- [Exercise aim]
Reproduce the entries below exactly, but only from the line containing "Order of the" to the line containing "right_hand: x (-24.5", inclusive.

- [Exercise material]
==================================================

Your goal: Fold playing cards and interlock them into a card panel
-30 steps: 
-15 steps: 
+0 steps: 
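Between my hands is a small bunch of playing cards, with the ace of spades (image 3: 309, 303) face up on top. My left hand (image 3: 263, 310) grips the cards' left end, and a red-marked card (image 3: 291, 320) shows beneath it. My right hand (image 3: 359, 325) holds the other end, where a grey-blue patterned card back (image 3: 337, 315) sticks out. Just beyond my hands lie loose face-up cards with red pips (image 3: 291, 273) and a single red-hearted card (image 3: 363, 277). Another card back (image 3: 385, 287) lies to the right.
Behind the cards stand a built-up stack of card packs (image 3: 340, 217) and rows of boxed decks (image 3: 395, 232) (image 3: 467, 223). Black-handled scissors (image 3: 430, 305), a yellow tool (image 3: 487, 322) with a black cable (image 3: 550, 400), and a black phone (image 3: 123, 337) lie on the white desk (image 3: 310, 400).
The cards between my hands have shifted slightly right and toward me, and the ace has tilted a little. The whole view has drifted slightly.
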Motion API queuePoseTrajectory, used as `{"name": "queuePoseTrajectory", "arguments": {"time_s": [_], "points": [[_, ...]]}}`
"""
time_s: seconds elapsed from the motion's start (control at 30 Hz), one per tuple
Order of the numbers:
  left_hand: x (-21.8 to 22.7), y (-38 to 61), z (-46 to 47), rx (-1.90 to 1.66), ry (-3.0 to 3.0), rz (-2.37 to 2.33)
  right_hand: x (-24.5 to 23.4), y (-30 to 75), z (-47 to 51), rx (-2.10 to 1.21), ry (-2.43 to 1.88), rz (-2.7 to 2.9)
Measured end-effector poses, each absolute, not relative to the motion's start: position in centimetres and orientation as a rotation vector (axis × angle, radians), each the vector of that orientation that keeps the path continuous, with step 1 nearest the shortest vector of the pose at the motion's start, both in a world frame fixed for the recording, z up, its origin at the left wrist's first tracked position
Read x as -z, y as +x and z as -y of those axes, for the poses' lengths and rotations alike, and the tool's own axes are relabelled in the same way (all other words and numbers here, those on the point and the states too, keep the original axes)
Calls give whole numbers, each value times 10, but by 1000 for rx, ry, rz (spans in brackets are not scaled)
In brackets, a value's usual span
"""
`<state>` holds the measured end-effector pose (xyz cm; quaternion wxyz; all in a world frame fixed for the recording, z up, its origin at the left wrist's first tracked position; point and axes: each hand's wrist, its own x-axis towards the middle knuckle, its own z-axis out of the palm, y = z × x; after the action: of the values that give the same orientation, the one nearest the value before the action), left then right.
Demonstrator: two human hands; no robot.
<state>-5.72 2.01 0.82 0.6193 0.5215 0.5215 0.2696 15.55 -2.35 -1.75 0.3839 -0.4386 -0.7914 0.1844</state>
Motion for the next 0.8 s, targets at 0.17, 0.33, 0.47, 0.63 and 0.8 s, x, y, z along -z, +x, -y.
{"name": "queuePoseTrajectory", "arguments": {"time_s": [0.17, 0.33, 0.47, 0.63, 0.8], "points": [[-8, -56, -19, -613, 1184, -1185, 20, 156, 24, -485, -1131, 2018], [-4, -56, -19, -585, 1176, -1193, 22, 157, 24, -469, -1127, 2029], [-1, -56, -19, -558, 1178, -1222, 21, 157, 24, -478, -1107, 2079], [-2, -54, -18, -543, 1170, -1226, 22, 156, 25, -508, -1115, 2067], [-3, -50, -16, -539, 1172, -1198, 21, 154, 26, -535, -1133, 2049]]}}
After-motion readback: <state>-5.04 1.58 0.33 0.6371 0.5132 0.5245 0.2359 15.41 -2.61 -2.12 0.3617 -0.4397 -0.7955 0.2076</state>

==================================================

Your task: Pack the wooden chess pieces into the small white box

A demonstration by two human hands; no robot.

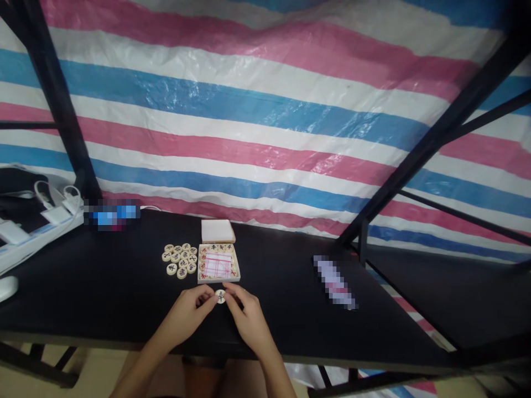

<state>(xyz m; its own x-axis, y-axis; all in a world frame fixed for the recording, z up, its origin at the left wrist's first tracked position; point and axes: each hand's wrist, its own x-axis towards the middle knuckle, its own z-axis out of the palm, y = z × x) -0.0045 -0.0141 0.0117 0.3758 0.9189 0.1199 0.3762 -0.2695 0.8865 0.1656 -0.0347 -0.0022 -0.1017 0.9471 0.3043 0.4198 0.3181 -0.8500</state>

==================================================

- [Your response]
Order of the numbers:
  left_hand: x (-21.8 to 22.7), y (-38 to 61), z (-46 to 47), rx (-1.90 to 1.66), ry (-3.0 to 3.0), rz (-2.37 to 2.33)
  right_hand: x (-24.5 to 23.4), y (-30 to 75), z (-47 to 51), rx (-2.10 to 1.21), ry (-2.43 to 1.88), rz (-2.7 to 2.9)

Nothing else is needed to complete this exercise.